▸ AIM OF THE TASK
The copy you give must match the listing below exactly and contain no pictures.
* * *
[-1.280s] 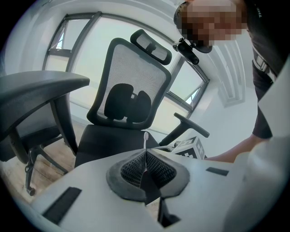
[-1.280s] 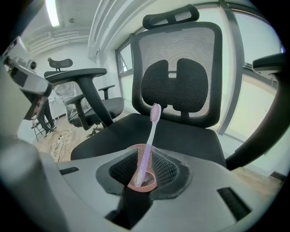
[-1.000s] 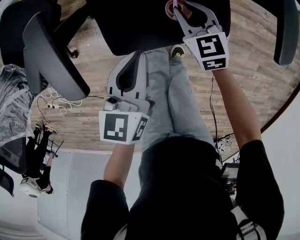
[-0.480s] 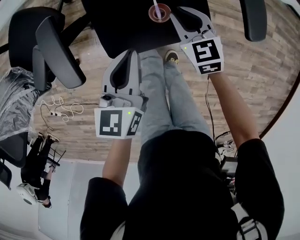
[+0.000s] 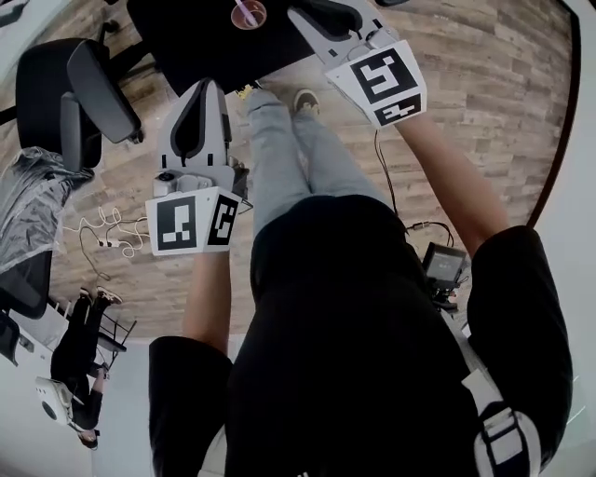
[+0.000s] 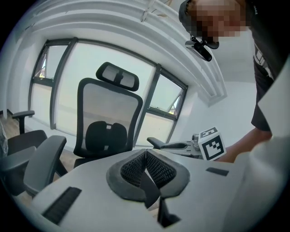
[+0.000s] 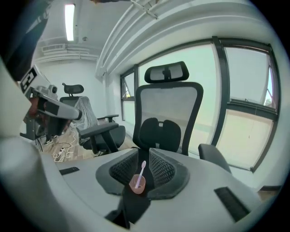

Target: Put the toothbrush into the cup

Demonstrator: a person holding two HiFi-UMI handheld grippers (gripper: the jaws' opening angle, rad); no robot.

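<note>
A pink cup [image 5: 249, 13] with a pale toothbrush [image 5: 244, 9] standing in it sits on the black table [image 5: 186, 37] at the top of the head view. My right gripper [image 5: 298, 11] hovers just right of the cup and apart from it. Seen along its jaws, the cup [image 7: 137, 183] and toothbrush [image 7: 141, 170] show through the narrow gap of the right gripper [image 7: 143, 152], which is open and holds nothing. My left gripper [image 5: 207, 86] hangs over the floor near the table's edge. Its pads [image 6: 156, 170] meet, so the left gripper [image 6: 145, 154] is shut and empty.
A black office chair [image 5: 79, 93] stands left of the table, another chair [image 7: 168, 118] beyond it. White cables [image 5: 107, 233] lie on the wooden floor, next to a plastic-wrapped item [image 5: 23, 214]. A dark box [image 5: 445, 265] sits on the floor at right. The person's legs [image 5: 289, 154] are below.
The view has swung, so the table and cup now sit further up and left. Both grippers have drawn back toward the person, and the right one is farther from the cup.
</note>
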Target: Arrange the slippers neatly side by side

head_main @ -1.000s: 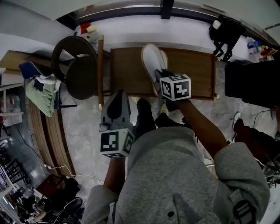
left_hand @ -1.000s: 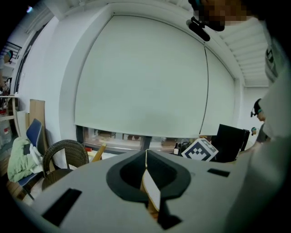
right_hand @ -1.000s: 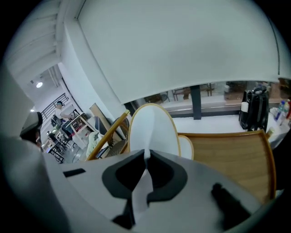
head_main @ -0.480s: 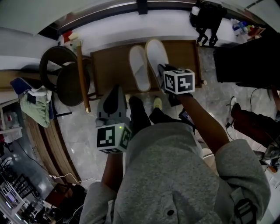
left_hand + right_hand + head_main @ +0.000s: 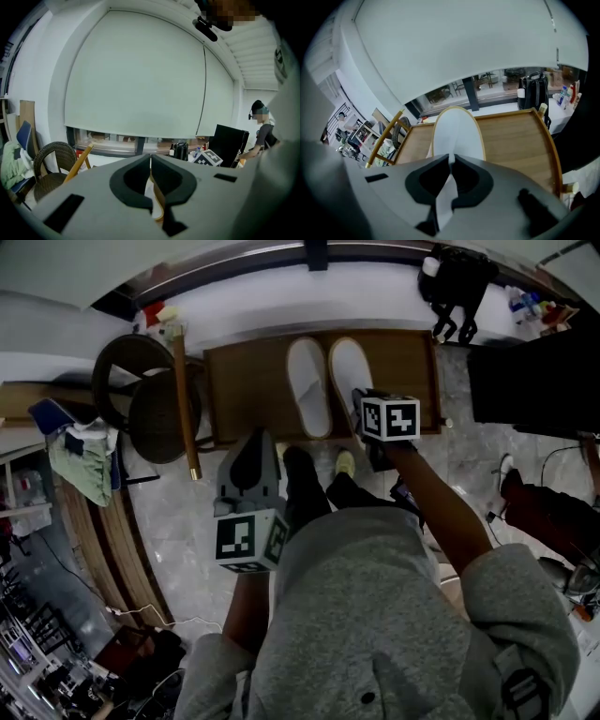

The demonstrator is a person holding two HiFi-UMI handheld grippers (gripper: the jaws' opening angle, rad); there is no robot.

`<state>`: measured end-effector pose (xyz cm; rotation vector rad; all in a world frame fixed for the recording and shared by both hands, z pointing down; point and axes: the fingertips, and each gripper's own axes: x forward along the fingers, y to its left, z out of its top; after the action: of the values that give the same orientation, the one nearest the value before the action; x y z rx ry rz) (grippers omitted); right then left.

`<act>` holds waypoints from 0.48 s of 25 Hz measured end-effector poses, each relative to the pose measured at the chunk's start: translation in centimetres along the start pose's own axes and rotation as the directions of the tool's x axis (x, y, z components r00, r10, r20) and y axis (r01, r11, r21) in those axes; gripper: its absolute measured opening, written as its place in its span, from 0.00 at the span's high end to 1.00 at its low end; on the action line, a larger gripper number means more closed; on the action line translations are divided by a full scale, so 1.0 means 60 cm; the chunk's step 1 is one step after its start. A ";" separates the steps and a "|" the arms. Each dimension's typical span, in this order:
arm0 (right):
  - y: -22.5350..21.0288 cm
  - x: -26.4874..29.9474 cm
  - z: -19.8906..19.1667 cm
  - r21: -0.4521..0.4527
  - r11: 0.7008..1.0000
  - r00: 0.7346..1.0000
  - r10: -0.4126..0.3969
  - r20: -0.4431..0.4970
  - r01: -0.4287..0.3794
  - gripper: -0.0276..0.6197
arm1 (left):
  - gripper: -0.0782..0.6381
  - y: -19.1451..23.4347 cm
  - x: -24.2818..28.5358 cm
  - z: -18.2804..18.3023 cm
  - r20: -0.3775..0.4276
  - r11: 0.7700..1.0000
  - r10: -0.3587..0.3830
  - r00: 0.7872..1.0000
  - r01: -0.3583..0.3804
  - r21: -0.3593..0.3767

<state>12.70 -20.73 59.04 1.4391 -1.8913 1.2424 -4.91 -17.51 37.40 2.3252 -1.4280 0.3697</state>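
Room: a pale stone floor [image 5: 178, 512] under a long window, a wicker chair [image 5: 141, 390] off to the left, and a low wooden desk [image 5: 253, 381] set against the window wall
Slippers: we see both white slippers on the desk, toes toward the window; the left-hand slipper [image 5: 307, 385] and the right-hand slipper [image 5: 349, 367] lie close together and roughly parallel, with a thin strip of wood between them
Right gripper: our right gripper [image 5: 364, 399] is at the heel of the right-hand slipper, jaws clamped on its white heel edge, as its own view shows
Left gripper: our left gripper [image 5: 251, 442] hangs over the floor, short of the desk, jaws together and, as far as we can tell, carrying nothing
Done: we judge the pairing nearly complete, since the two slippers already sit side by side and point the same way
Left to do: letting go of the heel, and perhaps a small nudge to level the heels; the gripper hides that heel, so we cannot tell whether the two line up
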 end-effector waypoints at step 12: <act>-0.051 0.092 -0.013 0.059 0.991 0.990 -0.115 -0.082 0.120 0.90 | 0.86 0.064 -0.014 -0.007 -0.031 0.997 0.074 0.997 -0.074 -0.010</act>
<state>13.45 -23.01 64.93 1.4895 -1.7036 1.2942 -8.70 -18.21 38.16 2.2525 -1.5007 0.4157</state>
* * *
▸ ANSWER BELOW
[-1.280s] 
[-1.280s] 
[-1.000s] 
[-0.480s] 
[+0.000s] 
[+0.000s] 
[+0.000s] 

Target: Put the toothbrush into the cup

Demonstrator: a person holding two HiFi-UMI handheld grippers (gripper: the jaws' opening angle, rad); no robot.

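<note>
A pink cup [image 5: 249, 13] with a pale toothbrush [image 5: 244, 9] standing in it sits on the black table [image 5: 186, 37] at the top of the head view. My right gripper [image 5: 298, 11] hovers just right of the cup and apart from it. Seen along its jaws, the cup [image 7: 137, 183] and toothbrush [image 7: 141, 170] show through the narrow gap of the right gripper [image 7: 143, 152], which is open and holds nothing. My left gripper [image 5: 207, 86] hangs over the floor near the table's edge. Its pads [image 6: 156, 170] meet, so the left gripper [image 6: 145, 154] is shut and empty.
A black office chair [image 5: 79, 93] stands left of the table, another chair [image 7: 168, 118] beyond it. White cables [image 5: 107, 233] lie on the wooden floor, next to a plastic-wrapped item [image 5: 23, 214]. A dark box [image 5: 445, 265] sits on the floor at right. The person's legs [image 5: 289, 154] are below.
The view has swung, so the table and cup now sit further up and left. Both grippers have drawn back toward the person, and the right one is farther from the cup.
</note>
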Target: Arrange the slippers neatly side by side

head_main @ -1.000s: 
left_hand @ -1.000s: 
right_hand @ -1.000s: 
head_main @ -0.480s: 
left_hand + right_hand + head_main @ +0.000s: 

The demonstrator is a person holding two HiFi-UMI handheld grippers (gripper: the jaws' opening angle, rad); there is no robot.

`<state>`: measured end-effector pose (xyz cm; rotation vector rad; all in a world frame fixed for the recording and shared by both hands, z pointing down; point and axes: the fingertips, and each gripper's own axes: x forward along the fingers, y to its left, z out of its top; after the action: of the values that give the same orientation, the one nearest the value before the action; x y z rx ry rz) (grippers omitted); right then left.

`<act>` holds waypoints from 0.48 s of 25 Hz measured end-effector poses, each relative to the pose measured at the chunk's start: translation in centimetres along the start pose's own axes and rotation as the directions of the tool's x axis (x, y, z components r00, r10, r20) and y axis (r01, r11, r21) in those axes; gripper: its absolute measured opening, written as its place in its span, from 0.00 at the span's high end to 1.00 at its low end; on the action line, a larger gripper number means more closed; on the action line translations are divided by a full scale, so 1.0 means 60 cm; the chunk's step 1 is one step after its start. A ";" separates the steps and a "|" the arms. Each dimension's typical span, in this order:
arm0 (right):
  - y: -22.5350..21.0288 cm
  - x: -26.4874..29.9474 cm
  - z: -19.8906..19.1667 cm
  - r21: -0.4521..0.4527
  - r11: 0.7008..1.0000
  - r00: 0.7346..1.0000
  - r10: -0.4126..0.3969
  - r20: -0.4431..0.4970
  - r01: -0.4287..0.3794
  - gripper: -0.0276..0.6197
arm1 (left):
  - gripper: -0.0782..0.6381
  - y: -19.1451..23.4347 cm
  - x: -24.2818..28.5358 cm
  - z: -18.2804..18.3023 cm
  - r20: -0.3775..0.4276
  - r11: 0.7700..1.0000
  - r10: -0.3587..0.3830
  - r00: 0.7872..1.0000
  - r01: -0.3583..0.3804
  - r21: -0.3593..0.3767

<state>12.70 -20.73 59.04 1.4391 -1.8913 1.2424 -4.91 -17.51 37.40 2.3252 -1.4280 0.3697</state>
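Room: a pale stone floor [image 5: 178, 512] under a long window, a wicker chair [image 5: 141, 390] off to the left, and a low wooden desk [image 5: 253, 381] set against the window wall
Slippers: we see both white slippers on the desk, toes toward the window; the left-hand slipper [image 5: 307, 385] and the right-hand slipper [image 5: 349, 367] lie close together and roughly parallel, with a thin strip of wood between them
Right gripper: our right gripper [image 5: 364, 399] is at the heel of the right-hand slipper, jaws clamped on its white heel edge, as its own view shows
Left gripper: our left gripper [image 5: 251, 442] hangs over the floor, short of the desk, jaws together and, as far as we can tell, carrying nothing
Done: we judge the pairing nearly complete, since the two slippers already sit side by side and point the same way
Left to do: letting go of the heel, and perhaps a small nudge to level the heels; the gripper hides that heel, so we cannot tell whether the two line up
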 end-effector waypoints at step 12: <act>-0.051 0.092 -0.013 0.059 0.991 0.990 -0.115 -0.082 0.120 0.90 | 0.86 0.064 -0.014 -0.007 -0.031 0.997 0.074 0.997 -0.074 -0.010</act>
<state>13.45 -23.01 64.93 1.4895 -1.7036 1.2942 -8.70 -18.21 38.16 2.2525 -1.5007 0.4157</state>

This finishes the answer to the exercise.